Exercise requirements: Treat the line with "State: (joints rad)" as the starting point. Write it out and every line after it through the end of the listing below, exactly.

#####

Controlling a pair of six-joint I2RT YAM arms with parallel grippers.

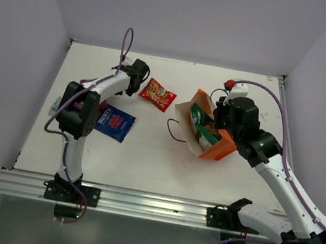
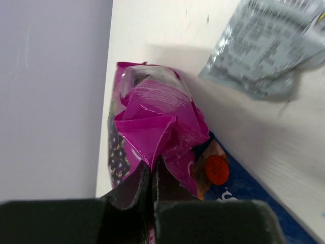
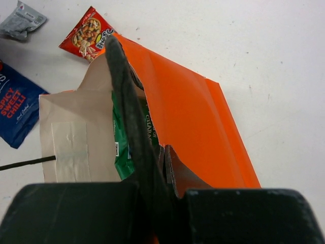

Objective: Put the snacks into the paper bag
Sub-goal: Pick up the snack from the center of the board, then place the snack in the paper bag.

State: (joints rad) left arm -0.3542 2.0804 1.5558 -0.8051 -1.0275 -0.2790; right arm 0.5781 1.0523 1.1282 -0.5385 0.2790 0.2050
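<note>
Left gripper [image 2: 152,178] fingers pinch the magenta packet [image 2: 152,119] by its near edge; right gripper [image 3: 152,170] fingers clamp one wall of the orange paper bag [image 3: 198,117].

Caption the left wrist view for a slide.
Left fingers shut on the magenta packet; blue packet and silver packet nearby.
</note>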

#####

Completed task:
State: (joints rad) left arm -0.3542 2.0804 1.5558 -0.8051 -1.0275 -0.2790; right arm 0.5781 1.0523 1.1282 -0.5385 0.2790 0.2050
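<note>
Left gripper [image 2: 152,178] fingers pinch the magenta packet [image 2: 152,119] by its near edge; right gripper [image 3: 152,170] fingers clamp one wall of the orange paper bag [image 3: 198,117].

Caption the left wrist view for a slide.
Left fingers shut on the magenta packet; blue packet and silver packet nearby.
</note>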

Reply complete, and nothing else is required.